START Data

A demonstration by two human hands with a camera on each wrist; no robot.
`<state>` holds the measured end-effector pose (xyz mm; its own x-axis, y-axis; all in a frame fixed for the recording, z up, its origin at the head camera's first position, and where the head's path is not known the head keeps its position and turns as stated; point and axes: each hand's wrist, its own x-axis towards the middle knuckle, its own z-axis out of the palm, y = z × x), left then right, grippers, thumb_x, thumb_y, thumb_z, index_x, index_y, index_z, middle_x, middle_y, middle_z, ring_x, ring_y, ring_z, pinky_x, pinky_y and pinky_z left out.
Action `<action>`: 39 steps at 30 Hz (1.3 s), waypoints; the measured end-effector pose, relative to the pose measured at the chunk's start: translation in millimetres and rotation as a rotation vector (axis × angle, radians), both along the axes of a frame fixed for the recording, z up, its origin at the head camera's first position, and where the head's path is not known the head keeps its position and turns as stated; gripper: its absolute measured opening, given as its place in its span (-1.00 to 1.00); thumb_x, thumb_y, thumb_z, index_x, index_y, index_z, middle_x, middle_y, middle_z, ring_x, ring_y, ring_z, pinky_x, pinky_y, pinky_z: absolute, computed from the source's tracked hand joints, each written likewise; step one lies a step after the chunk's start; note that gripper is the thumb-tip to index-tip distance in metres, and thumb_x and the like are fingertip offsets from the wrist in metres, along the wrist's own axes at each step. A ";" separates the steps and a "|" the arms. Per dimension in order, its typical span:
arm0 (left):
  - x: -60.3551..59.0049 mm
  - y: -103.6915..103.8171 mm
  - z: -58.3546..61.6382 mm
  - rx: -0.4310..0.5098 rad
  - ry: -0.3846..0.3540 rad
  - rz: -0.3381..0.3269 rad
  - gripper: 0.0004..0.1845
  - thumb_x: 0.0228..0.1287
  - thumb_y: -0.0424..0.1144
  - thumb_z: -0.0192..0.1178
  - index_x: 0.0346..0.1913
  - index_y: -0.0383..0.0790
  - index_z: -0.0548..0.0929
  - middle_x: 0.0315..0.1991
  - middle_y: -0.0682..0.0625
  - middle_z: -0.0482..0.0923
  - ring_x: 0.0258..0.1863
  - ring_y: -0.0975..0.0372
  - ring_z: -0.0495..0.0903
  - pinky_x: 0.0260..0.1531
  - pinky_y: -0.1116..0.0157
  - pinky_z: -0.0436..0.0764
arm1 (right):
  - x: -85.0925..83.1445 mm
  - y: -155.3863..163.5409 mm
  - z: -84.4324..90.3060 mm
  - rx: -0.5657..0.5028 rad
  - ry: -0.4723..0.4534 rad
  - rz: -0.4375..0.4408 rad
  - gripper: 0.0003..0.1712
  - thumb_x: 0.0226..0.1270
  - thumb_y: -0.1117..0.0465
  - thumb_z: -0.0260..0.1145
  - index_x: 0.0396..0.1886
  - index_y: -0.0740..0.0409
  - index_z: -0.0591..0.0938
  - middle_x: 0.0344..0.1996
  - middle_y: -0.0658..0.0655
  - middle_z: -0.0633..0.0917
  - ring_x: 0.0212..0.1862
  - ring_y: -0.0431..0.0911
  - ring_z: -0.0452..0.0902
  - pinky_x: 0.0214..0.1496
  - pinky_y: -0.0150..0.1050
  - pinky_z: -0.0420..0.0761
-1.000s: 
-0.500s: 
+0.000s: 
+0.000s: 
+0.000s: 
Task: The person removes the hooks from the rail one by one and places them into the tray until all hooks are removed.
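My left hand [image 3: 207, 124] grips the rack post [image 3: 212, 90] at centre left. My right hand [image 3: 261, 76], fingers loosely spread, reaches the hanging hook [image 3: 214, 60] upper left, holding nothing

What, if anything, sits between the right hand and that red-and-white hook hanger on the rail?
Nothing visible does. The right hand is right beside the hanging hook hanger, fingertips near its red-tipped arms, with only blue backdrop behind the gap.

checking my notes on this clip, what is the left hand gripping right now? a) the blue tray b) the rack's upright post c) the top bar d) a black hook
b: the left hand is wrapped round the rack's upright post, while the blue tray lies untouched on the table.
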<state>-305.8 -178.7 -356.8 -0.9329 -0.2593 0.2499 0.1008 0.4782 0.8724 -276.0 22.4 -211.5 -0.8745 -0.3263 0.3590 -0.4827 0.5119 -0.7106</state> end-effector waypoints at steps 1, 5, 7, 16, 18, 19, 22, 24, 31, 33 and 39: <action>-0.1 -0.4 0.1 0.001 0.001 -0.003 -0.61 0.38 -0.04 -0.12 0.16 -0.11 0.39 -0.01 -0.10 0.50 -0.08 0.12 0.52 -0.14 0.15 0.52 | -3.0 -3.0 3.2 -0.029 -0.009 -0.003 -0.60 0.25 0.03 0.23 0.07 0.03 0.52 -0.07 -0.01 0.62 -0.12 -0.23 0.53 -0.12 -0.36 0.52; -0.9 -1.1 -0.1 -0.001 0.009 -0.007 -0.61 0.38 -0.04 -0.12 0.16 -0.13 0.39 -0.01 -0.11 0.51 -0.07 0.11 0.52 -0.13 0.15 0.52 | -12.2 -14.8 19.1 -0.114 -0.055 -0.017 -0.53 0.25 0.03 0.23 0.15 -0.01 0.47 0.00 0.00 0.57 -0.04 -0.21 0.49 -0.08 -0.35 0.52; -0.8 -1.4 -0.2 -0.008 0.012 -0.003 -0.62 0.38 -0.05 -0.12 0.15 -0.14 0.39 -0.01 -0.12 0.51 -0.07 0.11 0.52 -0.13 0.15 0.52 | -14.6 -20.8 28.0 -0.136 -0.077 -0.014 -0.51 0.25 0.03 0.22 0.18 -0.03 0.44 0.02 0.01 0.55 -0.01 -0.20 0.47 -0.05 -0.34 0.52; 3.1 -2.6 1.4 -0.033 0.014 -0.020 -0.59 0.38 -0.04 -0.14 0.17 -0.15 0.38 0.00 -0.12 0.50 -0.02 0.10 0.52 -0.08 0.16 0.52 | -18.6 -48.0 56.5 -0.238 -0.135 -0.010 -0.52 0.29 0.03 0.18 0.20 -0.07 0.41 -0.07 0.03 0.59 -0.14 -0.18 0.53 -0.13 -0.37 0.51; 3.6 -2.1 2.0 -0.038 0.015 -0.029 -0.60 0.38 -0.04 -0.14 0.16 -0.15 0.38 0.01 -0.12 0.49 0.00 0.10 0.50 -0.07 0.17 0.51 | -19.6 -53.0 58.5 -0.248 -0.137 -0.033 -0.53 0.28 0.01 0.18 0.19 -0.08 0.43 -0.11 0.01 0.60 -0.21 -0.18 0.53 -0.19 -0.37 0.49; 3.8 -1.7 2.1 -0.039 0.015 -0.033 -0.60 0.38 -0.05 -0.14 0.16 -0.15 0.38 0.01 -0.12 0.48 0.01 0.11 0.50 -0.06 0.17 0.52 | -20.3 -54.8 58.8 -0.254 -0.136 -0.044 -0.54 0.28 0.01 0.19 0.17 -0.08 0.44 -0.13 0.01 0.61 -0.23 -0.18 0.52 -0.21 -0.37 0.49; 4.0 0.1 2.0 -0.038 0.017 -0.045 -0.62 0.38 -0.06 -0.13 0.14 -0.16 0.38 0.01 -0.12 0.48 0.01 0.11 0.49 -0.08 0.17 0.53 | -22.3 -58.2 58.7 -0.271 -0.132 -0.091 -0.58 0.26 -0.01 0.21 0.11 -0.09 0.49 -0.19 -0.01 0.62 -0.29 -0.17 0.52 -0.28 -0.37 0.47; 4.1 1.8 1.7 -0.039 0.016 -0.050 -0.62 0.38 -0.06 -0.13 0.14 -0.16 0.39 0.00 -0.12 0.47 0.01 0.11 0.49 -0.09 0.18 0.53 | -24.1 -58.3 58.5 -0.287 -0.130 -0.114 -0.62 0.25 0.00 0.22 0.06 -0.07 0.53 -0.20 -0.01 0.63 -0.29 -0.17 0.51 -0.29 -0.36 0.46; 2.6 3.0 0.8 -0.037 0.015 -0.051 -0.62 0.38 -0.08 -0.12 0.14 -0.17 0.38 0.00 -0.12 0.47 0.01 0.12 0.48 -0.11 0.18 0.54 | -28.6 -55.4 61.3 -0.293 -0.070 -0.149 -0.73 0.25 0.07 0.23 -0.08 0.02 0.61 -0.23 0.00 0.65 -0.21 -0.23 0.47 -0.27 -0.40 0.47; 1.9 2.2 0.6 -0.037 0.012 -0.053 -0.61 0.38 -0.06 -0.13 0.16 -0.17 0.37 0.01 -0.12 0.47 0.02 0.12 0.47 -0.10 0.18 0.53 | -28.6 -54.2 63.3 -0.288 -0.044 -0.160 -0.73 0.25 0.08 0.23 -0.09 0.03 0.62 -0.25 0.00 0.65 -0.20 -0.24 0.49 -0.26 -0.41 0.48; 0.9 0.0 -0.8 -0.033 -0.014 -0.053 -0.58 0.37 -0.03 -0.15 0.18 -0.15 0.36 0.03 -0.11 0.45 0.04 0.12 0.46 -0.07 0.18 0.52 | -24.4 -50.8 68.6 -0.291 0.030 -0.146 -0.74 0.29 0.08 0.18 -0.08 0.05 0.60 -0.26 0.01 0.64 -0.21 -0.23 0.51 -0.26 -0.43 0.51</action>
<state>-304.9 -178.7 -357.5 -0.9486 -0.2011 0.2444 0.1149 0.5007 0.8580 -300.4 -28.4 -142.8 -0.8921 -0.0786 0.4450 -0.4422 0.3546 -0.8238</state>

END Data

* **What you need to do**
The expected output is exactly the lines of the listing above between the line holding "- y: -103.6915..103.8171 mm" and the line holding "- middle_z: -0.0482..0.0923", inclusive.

* **Expected answer**
  - y: -103.6915..103.8171 mm
  - z: -58.3546..61.6382 mm
  - rx: -0.4310..0.5098 rad
  - ry: -0.3846..0.3540 rad
  - rz: -0.3381..0.3269 rad
  - gripper: 0.0004..0.1845
  - thumb_x: 0.0228..0.1287
  - thumb_y: -0.0424..0.1144
  - thumb_z: -0.0192..0.1178
  - index_x: 0.0346..0.1913
  - index_y: -0.0383..0.0790
  - index_z: -0.0548..0.0929
  - middle_x: 0.0315..0.1991
  - middle_y: -0.0682..0.0625
  - middle_z: -0.0482..0.0923

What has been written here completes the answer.